▸ Task prompt
For the listing below, print exactly the lines from the line with "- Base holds" to the line with "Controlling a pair", both included, and nothing beyond them.

*** Entries supplied ***

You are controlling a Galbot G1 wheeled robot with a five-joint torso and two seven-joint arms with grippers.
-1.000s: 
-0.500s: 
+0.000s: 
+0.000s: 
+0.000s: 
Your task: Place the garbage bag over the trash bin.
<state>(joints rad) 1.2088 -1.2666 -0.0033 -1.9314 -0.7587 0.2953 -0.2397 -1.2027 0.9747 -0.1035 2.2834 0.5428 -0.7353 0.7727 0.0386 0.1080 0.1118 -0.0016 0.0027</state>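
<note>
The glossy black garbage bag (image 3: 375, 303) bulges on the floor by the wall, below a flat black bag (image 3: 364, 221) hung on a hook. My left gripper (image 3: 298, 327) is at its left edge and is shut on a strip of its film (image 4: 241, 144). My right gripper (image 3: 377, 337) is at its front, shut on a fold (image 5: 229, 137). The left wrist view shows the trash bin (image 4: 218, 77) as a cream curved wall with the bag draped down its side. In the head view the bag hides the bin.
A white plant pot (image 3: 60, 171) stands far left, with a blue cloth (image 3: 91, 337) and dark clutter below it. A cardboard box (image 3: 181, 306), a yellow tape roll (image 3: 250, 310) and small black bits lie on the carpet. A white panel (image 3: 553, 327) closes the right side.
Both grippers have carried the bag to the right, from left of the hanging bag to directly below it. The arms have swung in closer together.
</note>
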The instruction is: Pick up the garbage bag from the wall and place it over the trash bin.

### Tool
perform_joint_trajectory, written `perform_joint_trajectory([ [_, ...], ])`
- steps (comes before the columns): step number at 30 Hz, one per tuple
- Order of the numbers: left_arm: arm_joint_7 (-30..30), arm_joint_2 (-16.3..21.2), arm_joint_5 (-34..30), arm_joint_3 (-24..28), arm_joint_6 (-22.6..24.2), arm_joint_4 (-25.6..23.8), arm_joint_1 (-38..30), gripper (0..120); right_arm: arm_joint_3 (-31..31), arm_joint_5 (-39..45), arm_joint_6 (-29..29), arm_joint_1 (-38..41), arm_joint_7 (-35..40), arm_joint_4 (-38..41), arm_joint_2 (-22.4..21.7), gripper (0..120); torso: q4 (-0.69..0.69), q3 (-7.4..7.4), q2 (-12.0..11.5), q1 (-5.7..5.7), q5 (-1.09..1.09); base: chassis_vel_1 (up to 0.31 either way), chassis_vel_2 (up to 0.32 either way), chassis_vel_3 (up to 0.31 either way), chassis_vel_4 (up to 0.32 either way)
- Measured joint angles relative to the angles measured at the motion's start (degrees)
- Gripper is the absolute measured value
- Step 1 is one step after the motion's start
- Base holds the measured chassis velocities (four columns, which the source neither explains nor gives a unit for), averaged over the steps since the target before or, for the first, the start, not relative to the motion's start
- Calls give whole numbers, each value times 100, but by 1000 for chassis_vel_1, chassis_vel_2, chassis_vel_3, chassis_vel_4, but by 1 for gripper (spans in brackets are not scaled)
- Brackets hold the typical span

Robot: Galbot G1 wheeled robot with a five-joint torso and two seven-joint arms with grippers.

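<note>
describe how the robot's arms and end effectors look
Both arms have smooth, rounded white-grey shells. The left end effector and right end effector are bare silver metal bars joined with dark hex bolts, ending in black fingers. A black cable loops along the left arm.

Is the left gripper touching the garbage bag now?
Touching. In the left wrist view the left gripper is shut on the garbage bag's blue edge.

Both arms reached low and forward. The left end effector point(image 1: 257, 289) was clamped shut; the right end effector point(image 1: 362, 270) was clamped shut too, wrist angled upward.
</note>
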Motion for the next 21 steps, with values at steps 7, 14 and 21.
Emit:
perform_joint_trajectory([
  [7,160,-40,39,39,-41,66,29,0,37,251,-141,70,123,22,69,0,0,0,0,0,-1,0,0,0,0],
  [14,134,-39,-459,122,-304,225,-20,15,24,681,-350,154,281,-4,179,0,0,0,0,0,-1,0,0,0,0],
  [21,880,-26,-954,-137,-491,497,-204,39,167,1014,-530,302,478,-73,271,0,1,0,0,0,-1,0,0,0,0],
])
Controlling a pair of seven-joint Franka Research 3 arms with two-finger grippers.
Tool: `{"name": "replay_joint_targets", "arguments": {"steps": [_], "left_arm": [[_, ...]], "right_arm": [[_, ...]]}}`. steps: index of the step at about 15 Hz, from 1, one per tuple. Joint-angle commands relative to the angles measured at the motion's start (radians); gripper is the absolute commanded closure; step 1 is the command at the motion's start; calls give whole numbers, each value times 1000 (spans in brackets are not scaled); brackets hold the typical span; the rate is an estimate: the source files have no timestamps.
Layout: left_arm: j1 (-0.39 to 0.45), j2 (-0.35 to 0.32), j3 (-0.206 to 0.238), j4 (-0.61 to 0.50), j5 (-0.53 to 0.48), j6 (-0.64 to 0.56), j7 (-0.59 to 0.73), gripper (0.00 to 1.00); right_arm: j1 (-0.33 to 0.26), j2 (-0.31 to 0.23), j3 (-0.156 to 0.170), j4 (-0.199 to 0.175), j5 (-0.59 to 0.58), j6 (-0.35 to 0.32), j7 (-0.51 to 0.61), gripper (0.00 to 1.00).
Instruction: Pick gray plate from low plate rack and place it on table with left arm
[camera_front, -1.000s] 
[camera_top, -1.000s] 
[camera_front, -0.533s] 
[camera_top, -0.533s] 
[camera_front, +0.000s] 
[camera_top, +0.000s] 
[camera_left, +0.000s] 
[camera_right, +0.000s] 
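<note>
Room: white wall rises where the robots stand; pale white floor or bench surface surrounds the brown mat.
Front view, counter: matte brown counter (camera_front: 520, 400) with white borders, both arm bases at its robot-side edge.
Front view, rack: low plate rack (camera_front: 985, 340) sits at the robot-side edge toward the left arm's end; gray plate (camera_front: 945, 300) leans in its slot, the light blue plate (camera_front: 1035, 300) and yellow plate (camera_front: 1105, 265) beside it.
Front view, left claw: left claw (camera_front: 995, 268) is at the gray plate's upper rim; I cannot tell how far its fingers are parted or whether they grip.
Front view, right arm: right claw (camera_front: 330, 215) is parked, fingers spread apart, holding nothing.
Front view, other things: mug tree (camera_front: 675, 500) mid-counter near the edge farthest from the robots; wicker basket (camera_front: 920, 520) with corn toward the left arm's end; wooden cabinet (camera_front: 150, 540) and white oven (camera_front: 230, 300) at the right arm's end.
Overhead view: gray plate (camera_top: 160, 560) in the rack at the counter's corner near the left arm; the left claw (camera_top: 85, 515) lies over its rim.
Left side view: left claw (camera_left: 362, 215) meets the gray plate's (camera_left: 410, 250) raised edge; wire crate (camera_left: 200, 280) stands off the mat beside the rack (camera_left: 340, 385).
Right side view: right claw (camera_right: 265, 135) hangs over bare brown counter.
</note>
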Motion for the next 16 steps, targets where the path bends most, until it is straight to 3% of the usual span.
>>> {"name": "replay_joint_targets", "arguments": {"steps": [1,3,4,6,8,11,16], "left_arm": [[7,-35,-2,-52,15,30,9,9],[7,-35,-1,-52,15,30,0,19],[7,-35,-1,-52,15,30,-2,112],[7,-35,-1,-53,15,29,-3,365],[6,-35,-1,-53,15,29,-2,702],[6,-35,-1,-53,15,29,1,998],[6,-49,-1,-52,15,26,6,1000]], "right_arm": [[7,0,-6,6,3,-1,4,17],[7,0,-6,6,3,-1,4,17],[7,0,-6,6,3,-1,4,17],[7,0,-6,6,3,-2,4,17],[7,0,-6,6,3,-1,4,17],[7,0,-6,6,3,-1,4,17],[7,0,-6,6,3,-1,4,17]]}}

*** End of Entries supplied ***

▸ Result for this exercise
- Base holds the measured chassis velocities (four columns, which the source neither explains nor gives a unit for), averaged over the steps since the target before or, for the first, the start, not relative to the motion's start
- Calls give whole numbers, each value times 100, but by 1000 for chassis_vel_1, chassis_vel_2, chassis_vel_3, chassis_vel_4, but by 1 for gripper (spans in brackets are not scaled)
- Brackets hold the typical span

Robot: Galbot G1 wheeled robot with a five-joint torso and two seven-joint arms with grippers.

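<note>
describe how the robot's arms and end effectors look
Both arms have smooth, rounded white-grey shells. The left end effector and right end effector are bare silver metal bars joined with dark hex bolts, ending in black fingers. A black cable loops along the left arm.

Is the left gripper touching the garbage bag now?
Touching. In the left wrist view the left gripper is shut on the garbage bag's blue edge.

Both arms reached low and forward. The left end effector point(image 1: 257, 289) was clamped shut; the right end effector point(image 1: 362, 270) was clamped shut too, wrist angled upward.
</note>
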Motion for the next 21 steps, with values at steps 7, 14 and 21.
Emit:
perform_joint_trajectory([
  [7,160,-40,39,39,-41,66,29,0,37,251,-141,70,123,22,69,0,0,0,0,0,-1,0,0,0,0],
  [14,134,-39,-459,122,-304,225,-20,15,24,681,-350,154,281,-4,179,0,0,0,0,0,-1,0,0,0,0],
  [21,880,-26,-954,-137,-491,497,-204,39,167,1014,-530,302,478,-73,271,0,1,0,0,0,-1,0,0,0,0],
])
Controlling a pair of seven-joint Franka Research 3 arms with two-finger grippers.

Work on this exercise is now complete.